Research & Papers

Hierarchical Long-Term Semantic Memory for LinkedIn's Hiring Agent

New hierarchical memory system powers personalized recruiting at scale...

Deep Dive

LinkedIn has introduced the Hierarchical Long-Term Semantic Memory (HLTM) framework, a novel system designed to give LLM agents robust long-term memory for personalized, context-aware interactions. Published on arXiv (cs.IR/2604.26197), the paper details how HLTM extracts implicit and explicit signals from noisy longitudinal behavioral data, stores them in a structured schema-aligned memory tree, and supports low-latency retrieval. This addresses five critical challenges for industrial-grade memory: scalability, low-latency retrieval, privacy constraints, cross-domain generalizability, and observability.

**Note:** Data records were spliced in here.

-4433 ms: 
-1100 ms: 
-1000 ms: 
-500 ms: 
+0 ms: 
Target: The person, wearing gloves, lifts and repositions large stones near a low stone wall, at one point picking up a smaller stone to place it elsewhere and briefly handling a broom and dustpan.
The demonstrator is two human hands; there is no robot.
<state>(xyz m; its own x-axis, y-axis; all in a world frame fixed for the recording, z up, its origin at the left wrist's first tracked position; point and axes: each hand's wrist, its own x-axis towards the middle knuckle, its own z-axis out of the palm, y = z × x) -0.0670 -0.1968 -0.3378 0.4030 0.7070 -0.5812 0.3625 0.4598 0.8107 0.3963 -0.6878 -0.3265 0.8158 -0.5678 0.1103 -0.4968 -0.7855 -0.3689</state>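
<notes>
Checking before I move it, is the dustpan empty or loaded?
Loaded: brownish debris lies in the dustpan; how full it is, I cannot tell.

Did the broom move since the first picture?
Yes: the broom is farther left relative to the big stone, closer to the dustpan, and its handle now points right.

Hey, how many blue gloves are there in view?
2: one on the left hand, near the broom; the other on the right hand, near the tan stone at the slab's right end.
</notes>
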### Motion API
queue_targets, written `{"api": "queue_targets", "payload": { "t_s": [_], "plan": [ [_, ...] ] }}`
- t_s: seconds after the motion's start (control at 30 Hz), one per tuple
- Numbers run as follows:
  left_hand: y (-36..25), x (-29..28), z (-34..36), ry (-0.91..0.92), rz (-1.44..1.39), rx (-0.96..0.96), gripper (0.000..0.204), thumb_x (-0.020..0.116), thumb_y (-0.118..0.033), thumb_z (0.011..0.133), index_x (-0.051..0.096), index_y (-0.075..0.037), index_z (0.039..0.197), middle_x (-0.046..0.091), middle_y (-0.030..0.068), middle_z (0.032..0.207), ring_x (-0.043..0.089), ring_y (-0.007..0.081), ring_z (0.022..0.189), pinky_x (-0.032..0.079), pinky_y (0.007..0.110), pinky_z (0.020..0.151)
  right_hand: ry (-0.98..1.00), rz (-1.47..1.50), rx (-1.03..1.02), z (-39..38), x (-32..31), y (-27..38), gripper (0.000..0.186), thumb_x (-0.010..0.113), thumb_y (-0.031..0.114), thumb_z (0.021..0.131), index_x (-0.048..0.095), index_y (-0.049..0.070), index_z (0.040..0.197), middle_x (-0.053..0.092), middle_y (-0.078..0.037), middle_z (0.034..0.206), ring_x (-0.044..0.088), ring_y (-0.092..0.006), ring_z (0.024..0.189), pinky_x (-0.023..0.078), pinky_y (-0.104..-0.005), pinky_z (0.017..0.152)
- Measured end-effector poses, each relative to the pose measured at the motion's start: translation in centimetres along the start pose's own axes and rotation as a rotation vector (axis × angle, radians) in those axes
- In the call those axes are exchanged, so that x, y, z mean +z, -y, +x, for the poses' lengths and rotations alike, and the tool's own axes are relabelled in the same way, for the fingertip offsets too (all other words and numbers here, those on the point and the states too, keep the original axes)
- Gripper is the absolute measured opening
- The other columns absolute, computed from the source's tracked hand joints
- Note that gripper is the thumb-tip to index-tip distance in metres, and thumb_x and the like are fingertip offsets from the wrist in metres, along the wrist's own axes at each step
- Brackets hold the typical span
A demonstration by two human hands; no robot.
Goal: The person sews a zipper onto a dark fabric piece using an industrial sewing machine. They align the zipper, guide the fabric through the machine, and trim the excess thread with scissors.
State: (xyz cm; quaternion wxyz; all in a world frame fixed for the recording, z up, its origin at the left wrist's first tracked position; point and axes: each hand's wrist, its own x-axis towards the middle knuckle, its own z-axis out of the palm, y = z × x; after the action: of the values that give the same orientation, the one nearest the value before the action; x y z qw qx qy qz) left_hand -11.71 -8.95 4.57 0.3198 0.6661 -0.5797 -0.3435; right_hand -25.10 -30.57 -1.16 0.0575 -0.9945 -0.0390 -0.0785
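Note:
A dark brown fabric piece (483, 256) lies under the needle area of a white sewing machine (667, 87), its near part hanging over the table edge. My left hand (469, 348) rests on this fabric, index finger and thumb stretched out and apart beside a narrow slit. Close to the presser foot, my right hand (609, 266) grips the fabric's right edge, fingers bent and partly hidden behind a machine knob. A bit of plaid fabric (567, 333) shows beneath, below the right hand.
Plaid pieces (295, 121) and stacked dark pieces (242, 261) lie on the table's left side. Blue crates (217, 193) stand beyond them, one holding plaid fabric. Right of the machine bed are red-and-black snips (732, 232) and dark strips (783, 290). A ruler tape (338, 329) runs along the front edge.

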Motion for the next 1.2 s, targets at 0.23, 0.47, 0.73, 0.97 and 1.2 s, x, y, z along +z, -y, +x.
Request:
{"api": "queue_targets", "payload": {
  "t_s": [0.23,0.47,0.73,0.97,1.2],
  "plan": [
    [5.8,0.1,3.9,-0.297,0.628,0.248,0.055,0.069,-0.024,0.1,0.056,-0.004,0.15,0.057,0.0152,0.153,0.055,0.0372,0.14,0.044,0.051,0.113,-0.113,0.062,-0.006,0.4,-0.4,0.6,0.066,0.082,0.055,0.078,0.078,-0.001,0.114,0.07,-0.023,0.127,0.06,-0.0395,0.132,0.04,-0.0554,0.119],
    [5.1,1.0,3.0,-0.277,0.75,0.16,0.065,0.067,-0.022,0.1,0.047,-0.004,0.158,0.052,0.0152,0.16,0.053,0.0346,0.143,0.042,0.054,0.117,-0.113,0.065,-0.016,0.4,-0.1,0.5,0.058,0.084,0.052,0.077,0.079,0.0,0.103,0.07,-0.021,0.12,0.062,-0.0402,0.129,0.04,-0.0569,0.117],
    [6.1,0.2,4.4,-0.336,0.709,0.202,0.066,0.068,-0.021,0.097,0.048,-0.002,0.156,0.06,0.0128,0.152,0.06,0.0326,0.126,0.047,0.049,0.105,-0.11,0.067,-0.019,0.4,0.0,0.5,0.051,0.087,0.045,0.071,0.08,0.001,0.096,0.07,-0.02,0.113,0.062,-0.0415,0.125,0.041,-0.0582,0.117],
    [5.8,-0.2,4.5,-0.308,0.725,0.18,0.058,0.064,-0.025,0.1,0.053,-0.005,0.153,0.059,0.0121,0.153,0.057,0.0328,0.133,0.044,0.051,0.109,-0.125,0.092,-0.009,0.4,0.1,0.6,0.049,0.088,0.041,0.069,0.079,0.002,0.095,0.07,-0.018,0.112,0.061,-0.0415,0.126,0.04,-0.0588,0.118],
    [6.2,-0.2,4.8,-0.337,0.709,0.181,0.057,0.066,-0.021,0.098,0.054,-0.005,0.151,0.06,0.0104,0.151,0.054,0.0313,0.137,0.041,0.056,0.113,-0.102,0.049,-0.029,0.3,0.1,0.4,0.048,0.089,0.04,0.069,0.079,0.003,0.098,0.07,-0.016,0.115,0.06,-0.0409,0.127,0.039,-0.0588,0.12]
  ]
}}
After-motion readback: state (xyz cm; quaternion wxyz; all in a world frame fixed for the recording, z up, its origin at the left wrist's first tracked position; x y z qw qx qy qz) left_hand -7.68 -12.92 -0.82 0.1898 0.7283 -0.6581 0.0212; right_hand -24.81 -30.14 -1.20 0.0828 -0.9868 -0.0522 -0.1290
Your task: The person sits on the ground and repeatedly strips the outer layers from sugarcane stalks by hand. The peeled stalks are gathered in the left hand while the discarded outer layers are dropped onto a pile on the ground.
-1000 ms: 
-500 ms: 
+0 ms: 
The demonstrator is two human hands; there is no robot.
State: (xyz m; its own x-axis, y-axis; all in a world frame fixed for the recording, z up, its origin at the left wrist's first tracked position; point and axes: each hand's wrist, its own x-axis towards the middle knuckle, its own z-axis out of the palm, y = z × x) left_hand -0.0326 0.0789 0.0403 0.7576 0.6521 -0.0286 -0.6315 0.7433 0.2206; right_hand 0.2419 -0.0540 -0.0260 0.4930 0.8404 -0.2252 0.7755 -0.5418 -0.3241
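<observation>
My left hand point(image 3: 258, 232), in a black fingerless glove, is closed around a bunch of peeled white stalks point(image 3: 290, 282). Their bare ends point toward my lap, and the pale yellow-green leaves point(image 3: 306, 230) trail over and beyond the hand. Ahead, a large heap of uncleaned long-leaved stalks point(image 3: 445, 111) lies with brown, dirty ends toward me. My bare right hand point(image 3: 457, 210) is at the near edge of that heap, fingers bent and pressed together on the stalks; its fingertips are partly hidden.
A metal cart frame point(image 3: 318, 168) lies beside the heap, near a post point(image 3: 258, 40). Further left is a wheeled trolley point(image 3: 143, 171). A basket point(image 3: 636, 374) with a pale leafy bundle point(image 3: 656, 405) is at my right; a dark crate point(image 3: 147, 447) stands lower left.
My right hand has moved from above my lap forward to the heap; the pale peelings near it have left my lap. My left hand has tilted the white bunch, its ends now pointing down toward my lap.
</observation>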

Deployed in LinkedIn's Hiring Assistant, HLTM significantly improves answer correctness and retrieval F1 by more than 10%, while advancing the Pareto frontier between query and indexing latency. The framework's adaptation mechanism allows it to generalize across diverse use cases, powering core personalization features in production hiring workflows. This marks a major step toward more intelligent, memory-driven AI agents in real-world products.

Key Points
  • HLTM improves answer correctness and retrieval F1 by over 10% on LinkedIn's Hiring Assistant.
  • Organizes data into schema-aligned memory trees for multi-granularity semantic knowledge.
  • Addresses five challenges: scalability, low-latency retrieval, privacy, cross-domain generalizability, and observability.

Why It Matters

HLTM enables more personalized, context-aware AI agents for real-world products, improving hiring workflows at scale.